Wednesday, 19 April 2006

Cracking RSS feeds with a sledgehammer

The way we stay up to date with our favourite web sites has evolved over the years. First there was spontaneous surfing, then came email newsletters, while today we have much more versatile RSS feeds. Whether you fall into the 'Rich Site Summary' or 'Really Simple Syndication' camp, RSS stands for super-efficient information delivery, when, where and how you want it.

Ironically software developers have taken this nimble content filtering system and made it overly complicated and cumbersome by urging people to engage it through specialised news aggregation clients. What on earth were they thinking? You wouldn't fire up web browser X expressly to perform Google searches and then switch to web browser Y solely to check out eBay, so why book yourself in for a logic bypass before embracing RSS feeds?

Installing an extra piece of clunky software to access readily available, web-based information is commensurate with loading your fully-functional car onto a transport carrier and driving the hulking menagerie to the corner shop to pick up a bottle of milk.
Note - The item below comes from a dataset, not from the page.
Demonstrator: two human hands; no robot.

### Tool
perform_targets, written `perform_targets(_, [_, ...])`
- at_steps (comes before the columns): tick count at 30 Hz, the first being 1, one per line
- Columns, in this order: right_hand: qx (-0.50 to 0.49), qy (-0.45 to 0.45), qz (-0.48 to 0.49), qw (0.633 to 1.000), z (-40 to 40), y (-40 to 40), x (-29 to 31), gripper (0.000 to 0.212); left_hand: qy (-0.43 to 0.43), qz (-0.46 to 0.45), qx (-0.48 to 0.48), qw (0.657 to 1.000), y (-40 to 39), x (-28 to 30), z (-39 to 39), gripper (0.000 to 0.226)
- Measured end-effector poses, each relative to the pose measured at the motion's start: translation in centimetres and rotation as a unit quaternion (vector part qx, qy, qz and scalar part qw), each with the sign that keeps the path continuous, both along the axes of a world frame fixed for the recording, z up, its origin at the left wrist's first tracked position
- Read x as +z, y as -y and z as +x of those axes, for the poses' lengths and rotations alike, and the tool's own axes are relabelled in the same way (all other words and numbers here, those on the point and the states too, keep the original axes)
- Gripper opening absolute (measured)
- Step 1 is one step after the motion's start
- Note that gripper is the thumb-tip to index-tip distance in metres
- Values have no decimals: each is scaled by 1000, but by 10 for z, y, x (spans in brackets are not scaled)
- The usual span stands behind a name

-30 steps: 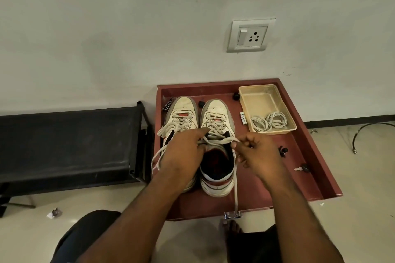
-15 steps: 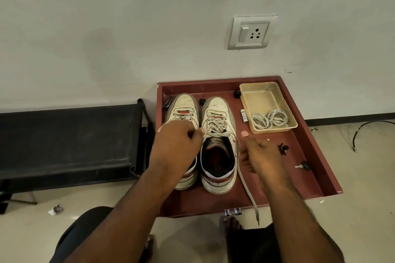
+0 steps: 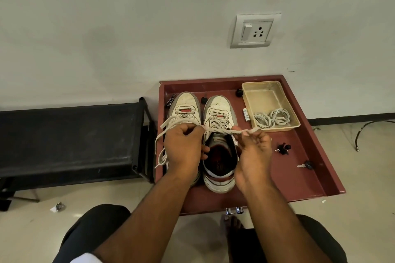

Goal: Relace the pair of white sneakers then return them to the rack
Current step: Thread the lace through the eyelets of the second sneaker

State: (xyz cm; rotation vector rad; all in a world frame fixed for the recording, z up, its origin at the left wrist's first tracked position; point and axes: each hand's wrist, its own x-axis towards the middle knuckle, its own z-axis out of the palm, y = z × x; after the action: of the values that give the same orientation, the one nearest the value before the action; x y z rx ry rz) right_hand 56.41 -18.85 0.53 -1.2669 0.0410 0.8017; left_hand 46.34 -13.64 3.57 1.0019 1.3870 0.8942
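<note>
Two white sneakers stand side by side, toes to the wall, on a dark red tray (image 3: 303,181). The left sneaker (image 3: 185,106) is partly hidden under my left hand (image 3: 183,149). The right sneaker (image 3: 220,113) shows its open red lining. My left hand grips one end of the right sneaker's lace (image 3: 222,131) above the tongue. My right hand (image 3: 253,151), palm up, pinches the other end, so the lace runs taut between both hands. A loose lace (image 3: 162,147) from the left sneaker hangs over the tray's left edge.
A beige plastic box (image 3: 265,96) with coiled white laces (image 3: 271,118) sits at the tray's back right. Small black clips (image 3: 283,148) and a key (image 3: 305,165) lie on the tray. A black rack (image 3: 68,139) stands to the left. A wall socket (image 3: 254,30) is above.
My right hand has risen from beside the shoe's heel and turned palm up, lifting the lace end that hung over the tray's front. The lace is now stretched between both hands.
</note>
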Motion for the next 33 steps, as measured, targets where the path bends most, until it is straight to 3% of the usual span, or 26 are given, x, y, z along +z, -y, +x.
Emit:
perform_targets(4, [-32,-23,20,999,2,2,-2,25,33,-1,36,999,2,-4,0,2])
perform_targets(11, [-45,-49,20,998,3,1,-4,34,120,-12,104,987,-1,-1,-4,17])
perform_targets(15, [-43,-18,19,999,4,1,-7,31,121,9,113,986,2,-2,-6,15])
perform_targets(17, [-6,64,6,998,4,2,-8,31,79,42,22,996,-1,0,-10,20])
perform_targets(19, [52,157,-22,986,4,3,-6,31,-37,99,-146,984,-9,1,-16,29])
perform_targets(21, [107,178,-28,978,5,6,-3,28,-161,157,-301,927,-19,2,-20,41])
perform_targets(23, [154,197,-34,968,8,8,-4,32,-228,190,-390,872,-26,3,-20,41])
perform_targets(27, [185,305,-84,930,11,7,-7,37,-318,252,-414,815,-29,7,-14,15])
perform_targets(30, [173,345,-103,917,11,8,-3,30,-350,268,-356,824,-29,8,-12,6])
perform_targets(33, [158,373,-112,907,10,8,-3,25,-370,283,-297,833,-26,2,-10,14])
Thankfully the whole world hasn't gone insane. Rmail takes this beautifully simple information-gathering technique and keeps it simple by allowing you to subscribe to RSS feeds and receive the updates via email. You don't even need to register to take advantage of the service; enter your email address and the web feed of the site you wish to track and you're good to go. No bloat, no fuss and it's 100% free.

I've been using Rmail for several months now and couldn't imagine going back to trawling my regular online haunts for changes. It's had the most marked impact on the way I monitor Digg for new tech stories. Whereas I used to load up the Digg home page and open all the stories I was interested in reading in a new tab until I'd caught up with my previous session, I now let the geekery come to my doorstep.
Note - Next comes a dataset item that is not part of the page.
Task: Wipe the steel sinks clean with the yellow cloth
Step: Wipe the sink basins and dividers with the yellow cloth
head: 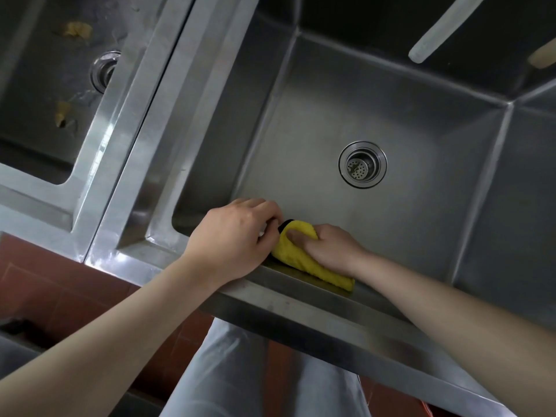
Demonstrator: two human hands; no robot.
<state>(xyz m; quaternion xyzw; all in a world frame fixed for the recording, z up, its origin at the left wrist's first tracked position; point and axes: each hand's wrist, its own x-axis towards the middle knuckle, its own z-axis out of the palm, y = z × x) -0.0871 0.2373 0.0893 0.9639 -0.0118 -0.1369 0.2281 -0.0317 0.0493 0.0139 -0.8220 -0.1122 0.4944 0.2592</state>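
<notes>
The yellow cloth (304,254) lies bunched on the front rim of the large steel sink (391,115). My right hand (331,248) grips it, thumb pressed into the fold. My left hand (237,239) sits at the cloth's left end with fingers curled, pinching its dark edge. The sink basin is bare, with a round drain strainer (362,164) in its floor. A second steel sink (45,85) lies to the left, with its own drain (103,72) and bits of yellowish debris (76,30) on its floor.
A wide steel divider (144,121) separates the two basins. A pale tube (442,28) hangs into the big sink at the top right. Below the front rim are red floor tiles (60,290) and the person's light trousers (240,371).
</notes>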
The title and description of each story to hit the front page is emailed to me as an individual message. Gmail tags them with the 'Digg' label and they are immediately archived to keep them separate from my more personal correspondence. When I've got time to catch up, I click on the 'Digg' text link in the sidebar and read the stories sequentially. I always know where I left off because I delete the email associated with each story after I've read it - perfect for those occasions when you can only spare 10 minutes at one sitting.

It makes a heck of a lot more sense than lining up 40 tabbed articles and hoping that Firefox doesn't crash before you have chance to absorb them all (something it's been doing a lot since I 'upgraded' to version 1.5). You'd think Session Saver would help, but on many occasions it seems to develop an impromptu case of goldfish memory syndrome leaving you high and dry.
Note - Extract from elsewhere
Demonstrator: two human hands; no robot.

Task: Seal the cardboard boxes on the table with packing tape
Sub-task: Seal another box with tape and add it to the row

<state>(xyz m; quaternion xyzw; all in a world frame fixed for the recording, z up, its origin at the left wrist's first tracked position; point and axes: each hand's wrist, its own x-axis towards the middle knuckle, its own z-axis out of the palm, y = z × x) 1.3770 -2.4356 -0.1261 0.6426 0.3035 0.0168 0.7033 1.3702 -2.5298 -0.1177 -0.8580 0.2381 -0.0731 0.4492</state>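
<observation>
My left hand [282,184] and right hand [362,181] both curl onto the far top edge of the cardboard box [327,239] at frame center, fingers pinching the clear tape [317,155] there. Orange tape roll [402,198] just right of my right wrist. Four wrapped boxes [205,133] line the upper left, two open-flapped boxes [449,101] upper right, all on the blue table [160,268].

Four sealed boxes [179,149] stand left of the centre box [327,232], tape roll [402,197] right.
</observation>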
If you've got your own blog, it's also possible - by inserting a short snippet of HTML code - to offer visitors the means to track your latest ramblings via Rmail without leaving your site. Seeing as you aren't required to know anything about RSS feeds to subscribe to them in this way, even the technically challenged will be able to keep up to speed.

Don't roll your doe eyes at me Yet Another RSS Aggregator/Client/Reader/Grabber/Organiser/Widget; your days are numbered.